The real value of the database is that it strips away the secrecy that cloaks companies and trusts incorporated in tax havens and exposes the people behind them. This includes, when available, the names of the real owners of those opaque structures. In all, it reveals more than 430,000 names of people and companies behind secret offshore structures. They come from leaked records and not a standardized corporate registry, so there may be duplicates. We suggest you confirm the identities of any individuals or entities located in the database based on addresses or other identifiable information.

There are legitimate uses for offshore companies and trusts.
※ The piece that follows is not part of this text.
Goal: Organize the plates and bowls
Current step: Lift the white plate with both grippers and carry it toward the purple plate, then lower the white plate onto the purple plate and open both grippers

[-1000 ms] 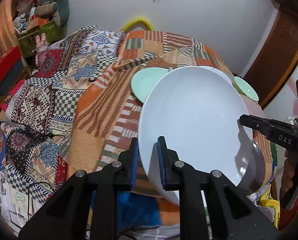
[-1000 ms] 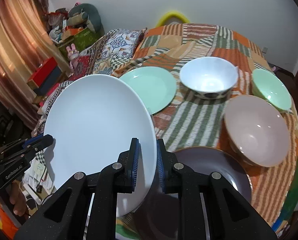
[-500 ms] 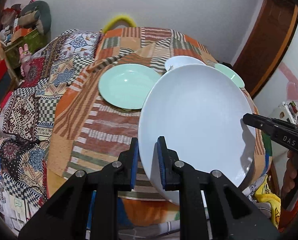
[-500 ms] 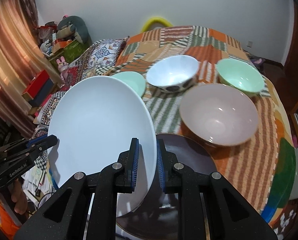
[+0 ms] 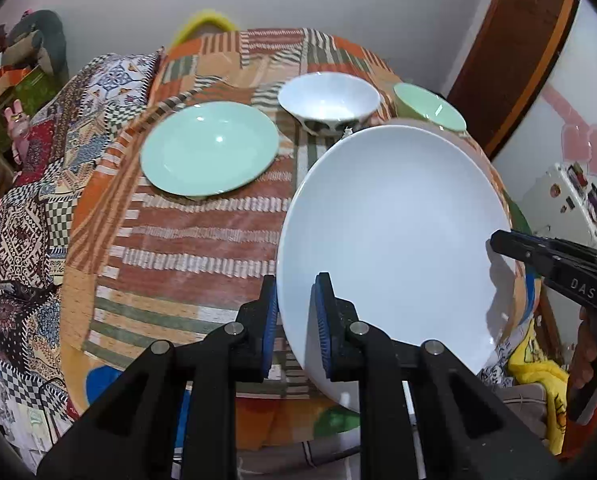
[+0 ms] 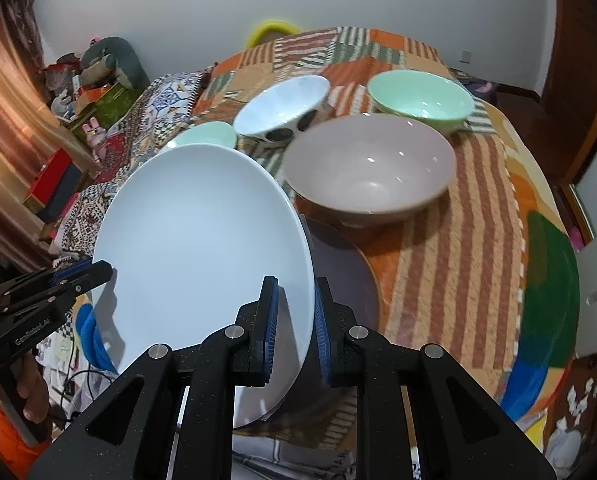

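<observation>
Above the table (image 5: 186, 248), both claws clamp the white plate (image 5: 394, 232); only the right view shows the pink bowl (image 6: 370, 168).

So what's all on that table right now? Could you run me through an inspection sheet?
Surface: round table under a striped patchwork cloth.
Job's things: white plate held off the table by opposite rims; green plate, white bowl, green bowl, pink bowl, dark plate resting on the cloth.
Clutter: nothing seen on the table.
Grippers: left gripper and right gripper, both shut on the white plate.
Cables: black cable on the floor.
Surroundings: patterned bedspread, wooden door, curtain.
</observation>
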### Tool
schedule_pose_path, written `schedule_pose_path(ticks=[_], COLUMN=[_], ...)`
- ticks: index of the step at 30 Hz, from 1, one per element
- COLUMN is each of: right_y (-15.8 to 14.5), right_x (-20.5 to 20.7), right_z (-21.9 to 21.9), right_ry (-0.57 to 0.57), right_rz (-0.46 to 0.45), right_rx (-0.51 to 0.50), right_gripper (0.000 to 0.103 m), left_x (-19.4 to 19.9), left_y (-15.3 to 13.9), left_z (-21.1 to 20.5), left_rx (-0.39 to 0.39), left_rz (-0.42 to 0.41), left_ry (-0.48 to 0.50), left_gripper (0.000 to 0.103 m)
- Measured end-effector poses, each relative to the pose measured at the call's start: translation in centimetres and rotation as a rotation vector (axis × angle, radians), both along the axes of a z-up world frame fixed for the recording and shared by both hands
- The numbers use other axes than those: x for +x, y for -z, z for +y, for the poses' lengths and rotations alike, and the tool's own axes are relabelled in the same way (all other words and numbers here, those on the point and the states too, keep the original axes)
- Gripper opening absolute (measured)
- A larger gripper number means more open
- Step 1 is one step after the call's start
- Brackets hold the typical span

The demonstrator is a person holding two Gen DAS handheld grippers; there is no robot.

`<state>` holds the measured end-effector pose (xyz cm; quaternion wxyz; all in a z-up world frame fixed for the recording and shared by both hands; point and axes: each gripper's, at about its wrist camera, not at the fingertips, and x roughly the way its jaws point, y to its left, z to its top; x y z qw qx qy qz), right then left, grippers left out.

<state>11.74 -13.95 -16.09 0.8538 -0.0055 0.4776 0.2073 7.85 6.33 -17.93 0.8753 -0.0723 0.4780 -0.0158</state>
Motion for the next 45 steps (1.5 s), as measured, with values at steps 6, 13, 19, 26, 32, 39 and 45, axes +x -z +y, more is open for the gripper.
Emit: schedule_pose_path(ticks=[6,13,19,26,32,39,45], right_y=[0.5,1.4,2.1,2.6,2.9,3.5,3.9], right_x=[-0.4,-0.7,-0.6,-0.1,0.5,1.0,1.4], right_z=[-1.8,-2.5,-2.7,-2.7,-2.9,-2.7,-2.8], right_ry=[0.04,0.053,0.06,0.074,0.09,0.091,0.09], right_rz=[0.019,0.043,0.069,0.086,0.096,0.108,0.114], right_rx=[0.009,0.004,0.012,-0.003,-0.016,-0.023,-0.013], right_gripper=[0.017,0.017,0.018,0.019,0.019,0.019,0.019], left_x=[0.8,1.4,1.8,2.8,3.4,4.0,4.4], left_y=[1.2,2.3,3.1,4.2,4.5,4.7,4.9], left_z=[-1.6,-2.2,-2.4,-2.3,-3.0,-2.7,-2.8], left_rx=[0.012,0.015,0.007,-0.024,-0.005,-0.005,0.008], left_rz=[0.03,0.057,0.087,0.113,0.108,0.11,0.107], left_ry=[0.043,0.062,0.07,0.075,0.093,0.096,0.093], left_gripper=[0.018,0.018,0.018,0.018,0.018,0.018,0.018])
We do not intend to suggest or imply that any persons, companies or other entities included in the database have broken the law or otherwise acted improperly. If you find an error in the database please get in touch with ICIJ.

The Shape of the Data

data model

The Offshore Leaks Database was imported into Neo4j to be used by journalists and researchers to take advantage of the connections in the data. To the left is the basic "property graph" data model. Each data record is called a "node" representing an entity, intermediary, officer or address. They're connected to form a "graph" that reveals a complex web of relationships. To the left you can see a simplified diagram how the nodes connect to each other.
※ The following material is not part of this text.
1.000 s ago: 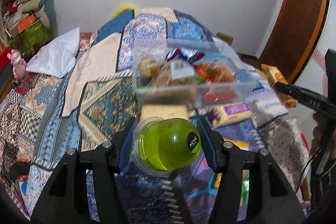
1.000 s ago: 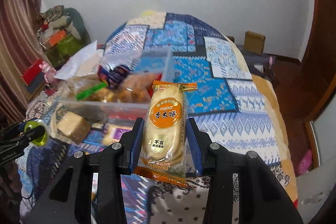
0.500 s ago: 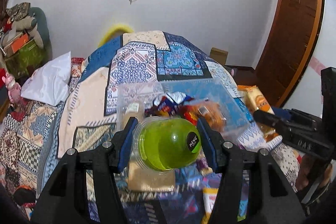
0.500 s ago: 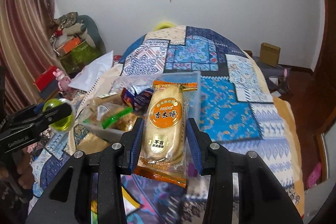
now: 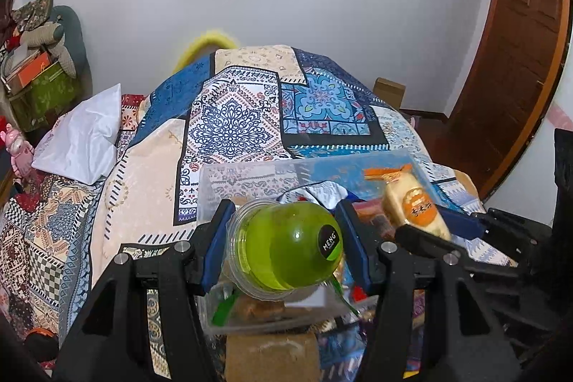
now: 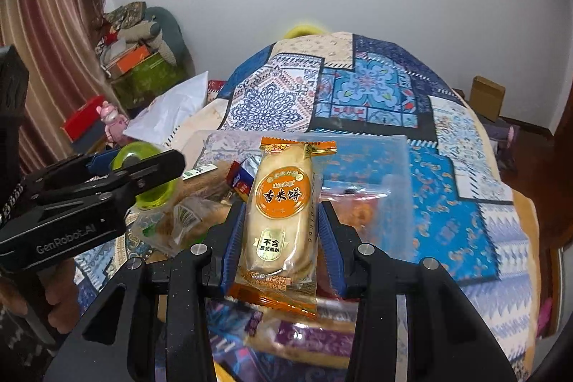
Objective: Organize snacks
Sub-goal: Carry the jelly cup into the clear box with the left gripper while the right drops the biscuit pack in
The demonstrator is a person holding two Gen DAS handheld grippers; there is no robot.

These are the types of nodes that you will encounter in the data:

  • Entity - The offshore legal entity. This could be a company, trust, foundation, or other legal entity created in a low-tax jurisdiction.

  • Officer - A person or company who plays a role in an offshore entity, such as beneficiary, director, or shareholder. The relationships shown in the diagram are just a sample of all the existing ones.
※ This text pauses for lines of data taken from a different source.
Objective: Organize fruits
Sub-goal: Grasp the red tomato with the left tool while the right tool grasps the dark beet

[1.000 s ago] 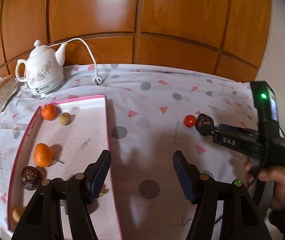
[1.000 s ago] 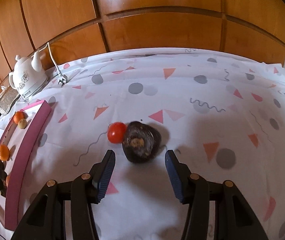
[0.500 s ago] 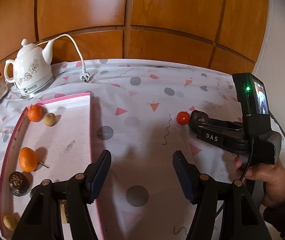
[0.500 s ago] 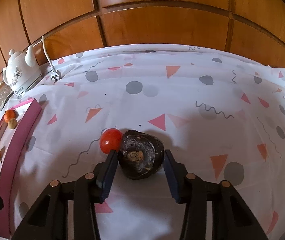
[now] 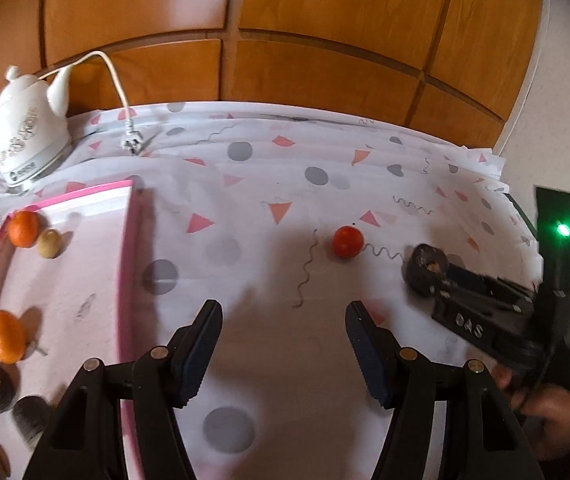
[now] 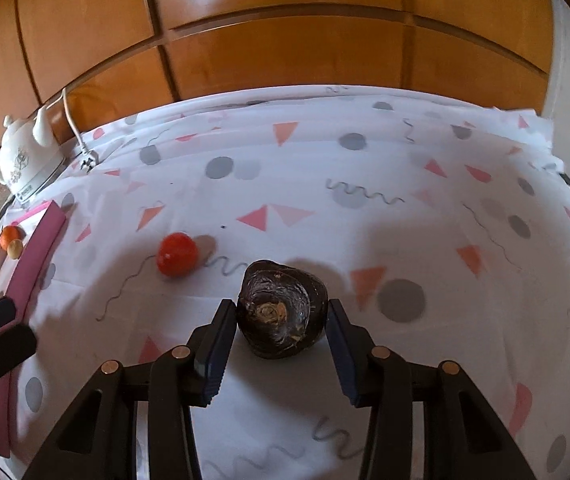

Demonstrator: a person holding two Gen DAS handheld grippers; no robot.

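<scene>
Between the fingers of the right gripper (image 6: 277, 344) sits a pinched dark fruit (image 6: 281, 314), a red tomato (image 6: 177, 259) at its ten o'clock, while the left gripper (image 5: 283, 354) hangs spread wide and empty.

Both cameras look down low over the bench (image 5: 269, 184) toward the wooden wall; both see the red fruit (image 5: 348, 242) and kettle (image 6: 27, 162).
</scene>
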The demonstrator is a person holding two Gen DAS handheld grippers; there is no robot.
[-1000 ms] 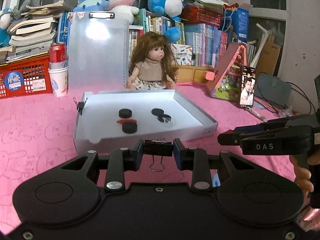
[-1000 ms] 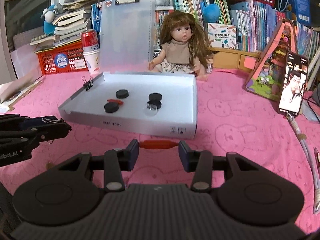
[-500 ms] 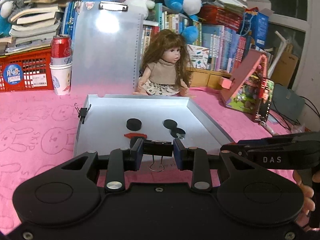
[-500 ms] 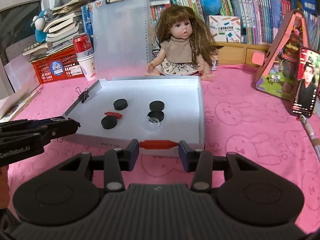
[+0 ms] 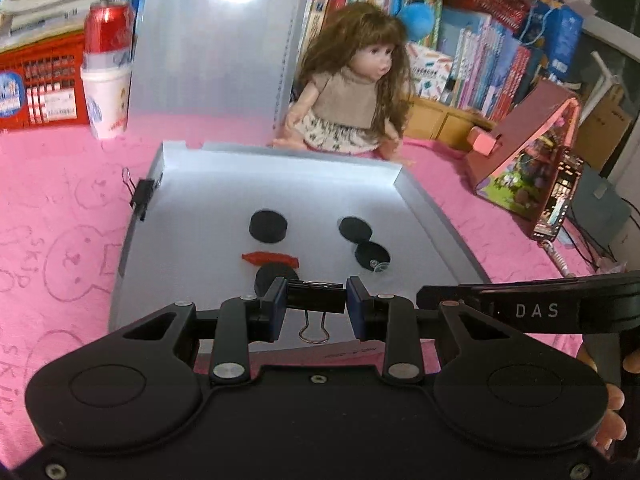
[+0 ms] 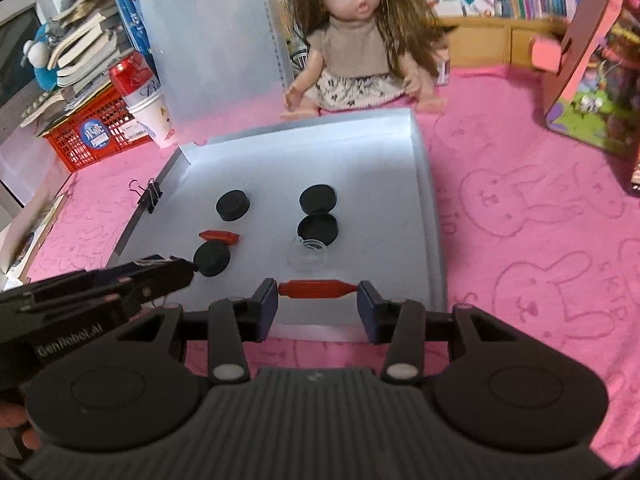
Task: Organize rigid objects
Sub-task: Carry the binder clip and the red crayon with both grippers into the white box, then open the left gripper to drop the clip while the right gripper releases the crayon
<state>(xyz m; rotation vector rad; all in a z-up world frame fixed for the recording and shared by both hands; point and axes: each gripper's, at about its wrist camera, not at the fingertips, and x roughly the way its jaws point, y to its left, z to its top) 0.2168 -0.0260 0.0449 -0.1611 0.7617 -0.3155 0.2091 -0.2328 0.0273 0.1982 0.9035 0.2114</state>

  • Intermediary - A go-between for someone seeking an offshore corporation and an offshore service provider — usually a law-firm or a middleman that asks an offshore service provider to create an offshore firm.

  • Address - The registered address as it appears in the original databases obtained by ICIJ.

  • Other - Other entities found in the data.

How Graphs Helped our Investigation

The Offshore Leaks data exposes a set of connections between people and offshore entities. Graph databases are the best way to explore the relationships between these people and entities — it’s much more intuitive to use for this purpose than a SQL database or other types of NoSQL databases.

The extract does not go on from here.